Imagine, then, a men’s Algarve Cup, an annual tournament involving the world’s 12 best national teams–virtually a combination of the European Championship and Copa America.  To the critics of the expansion of the men’s World Cup over the years, this would be a Hyper-World Cup with none of the long-shots and no-hopers from Africa, Asia and CONCACAF (apologies to the U.S. and Mexico) that those critics dismiss as mere fodder.  Play it in Portugal, where the national team is currently ranked seventh worldwide, and you’ve got No. 1 Germany, No. 2 Argentina, No. 3 Colombia, No. 4 Belgium, No. 5 Holland, No. 6 Brazil, No. 8 France, No. 9 Uruguay, No. 10 Spain, No. 11 Switzerland and No. 12 Italy.  Not bad.  And chances are it would out-draw the Algarve Cup.

 

 



ONE LAST VOTE FOR LANDON DONOVAN

Landon Donovan went out a winner on his last day as a professional player as the Los Angeles Galaxy defeated the New England Revolution, 2-1, in extra time at the StubHub Center in Carson, CA, to capture its third MLS Cup in four years and its Major League Soccer-record fifth overall.

Donovan, 32, announced in August that he would retire after the MLS season.  Thanks to the Galaxy’s victories over Real Salt Lake and the Seattle Sounders in the playoffs, his season was extended through November into December.

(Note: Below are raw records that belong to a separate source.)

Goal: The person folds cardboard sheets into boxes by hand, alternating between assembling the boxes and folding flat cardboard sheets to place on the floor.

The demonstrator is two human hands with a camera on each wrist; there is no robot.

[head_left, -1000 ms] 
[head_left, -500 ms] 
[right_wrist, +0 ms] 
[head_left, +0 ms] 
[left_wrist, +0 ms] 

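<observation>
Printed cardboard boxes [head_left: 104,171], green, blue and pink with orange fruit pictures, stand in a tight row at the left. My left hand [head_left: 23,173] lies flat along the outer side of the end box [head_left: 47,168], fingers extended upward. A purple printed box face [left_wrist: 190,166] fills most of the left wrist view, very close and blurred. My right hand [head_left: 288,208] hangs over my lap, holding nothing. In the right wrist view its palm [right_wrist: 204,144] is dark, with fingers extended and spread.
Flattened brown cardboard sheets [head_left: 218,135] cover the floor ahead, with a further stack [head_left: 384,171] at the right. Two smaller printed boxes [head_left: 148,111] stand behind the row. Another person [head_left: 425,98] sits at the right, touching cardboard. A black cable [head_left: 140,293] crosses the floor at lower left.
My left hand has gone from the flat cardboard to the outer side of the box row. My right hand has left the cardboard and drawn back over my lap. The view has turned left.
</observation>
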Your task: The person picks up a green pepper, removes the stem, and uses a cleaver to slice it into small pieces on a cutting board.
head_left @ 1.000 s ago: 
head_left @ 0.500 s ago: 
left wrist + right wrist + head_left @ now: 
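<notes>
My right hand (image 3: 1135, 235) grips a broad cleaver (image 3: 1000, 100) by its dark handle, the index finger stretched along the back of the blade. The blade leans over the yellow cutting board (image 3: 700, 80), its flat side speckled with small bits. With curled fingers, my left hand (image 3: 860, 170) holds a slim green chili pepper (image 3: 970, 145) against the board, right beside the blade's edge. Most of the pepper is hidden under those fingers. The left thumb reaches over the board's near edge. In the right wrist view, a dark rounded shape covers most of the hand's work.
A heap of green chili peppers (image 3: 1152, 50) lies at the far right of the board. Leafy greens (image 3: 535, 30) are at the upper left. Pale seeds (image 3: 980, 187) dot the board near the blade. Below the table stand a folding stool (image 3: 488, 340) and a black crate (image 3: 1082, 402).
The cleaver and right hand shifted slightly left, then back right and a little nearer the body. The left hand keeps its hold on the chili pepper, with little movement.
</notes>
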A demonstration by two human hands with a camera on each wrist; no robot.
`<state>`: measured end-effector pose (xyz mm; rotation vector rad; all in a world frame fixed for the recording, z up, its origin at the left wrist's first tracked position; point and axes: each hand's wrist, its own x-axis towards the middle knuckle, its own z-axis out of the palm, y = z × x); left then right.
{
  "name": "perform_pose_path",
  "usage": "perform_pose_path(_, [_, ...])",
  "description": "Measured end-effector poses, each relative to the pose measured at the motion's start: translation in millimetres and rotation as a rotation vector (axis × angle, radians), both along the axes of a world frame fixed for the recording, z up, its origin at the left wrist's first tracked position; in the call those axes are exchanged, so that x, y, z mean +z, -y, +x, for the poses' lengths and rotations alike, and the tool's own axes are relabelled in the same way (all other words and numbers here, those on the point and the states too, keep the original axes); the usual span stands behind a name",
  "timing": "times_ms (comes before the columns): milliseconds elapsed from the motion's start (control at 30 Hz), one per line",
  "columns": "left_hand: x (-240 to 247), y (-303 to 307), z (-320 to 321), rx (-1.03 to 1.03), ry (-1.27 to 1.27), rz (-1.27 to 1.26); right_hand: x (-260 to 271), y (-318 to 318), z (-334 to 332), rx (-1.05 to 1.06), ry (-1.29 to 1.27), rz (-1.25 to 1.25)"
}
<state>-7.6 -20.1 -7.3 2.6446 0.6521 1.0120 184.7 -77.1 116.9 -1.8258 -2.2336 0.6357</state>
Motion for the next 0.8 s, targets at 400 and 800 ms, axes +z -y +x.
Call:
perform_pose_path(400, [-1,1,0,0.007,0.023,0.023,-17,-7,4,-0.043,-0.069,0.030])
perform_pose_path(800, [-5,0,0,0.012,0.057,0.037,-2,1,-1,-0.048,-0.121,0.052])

Though he had an unspectacular afternoon against New England–drawing a caution at the end of the first half and missing on a 20-yard free kick in OT that would have put L.A. ahead–Donovan in the end lifted the MLS Cup trophy for a record sixth time.

He also exits as MLS’s all-time scoring leader and assist leader, and he holds so many other league regular-season and post-season marks that the only ones left involve either goalkeeping or defender-of-the-year awards.  His list of U.S. international records is equally long.  Donovan’s 57 goals include five in the World Cup and 10 game-winners, nine multi-goal games, 14 goals scored in the final 15 minutes of a match, nine alone in 2007 (tied with Eric Wynalda for most in a year) and 15 penalty kicks in 15 attempts.  His 58 assists–10 of which were recorded in 2009 alone–are 36 ahead of No. 2 on the list, Cobi Jones.  Donovan is second all-time in international appearances at 156 games, and if he weren’t left off the U.S. roster for the 2014 World Cup, he might have picked up seven more caps (three World Cup warm-ups and four games in Brazil itself), leaving him one behind Jones’ American mark of 164.  Of course, if Donovan, who logged nearly 13,000 minutes–nine days on the field–for the national team, hadn’t been dumped by U.S. coach Juergen Klinsmann, he might have continued adding to his numbers into 2015 and beyond.  (He’s only 32.  Galaxy teammate Robbie Keane, 34, says he expects to play until he’s 38.  The great Pele retired just shy of his 37th birthday.)

The individual awards in his trophy case are topped by the Golden Ball he was handed as the best player at the 1999 FIFA Under-17 Tournament, and he was voted the 2002 World Cup’s Best Young Player.  [December 7]

Comment:  Donovan has won several other individual honors during his career, including the U.S. Soccer Male Athlete of the Year (2003, ’04, ’09 and ’10) and Futbol de Primera Player of the Year (2002, ’03, ’04, ’07, ’08, ’09, ’10).  His exclusion from the U.S. World Cup team, of course, left him out of the running for either trophy this year.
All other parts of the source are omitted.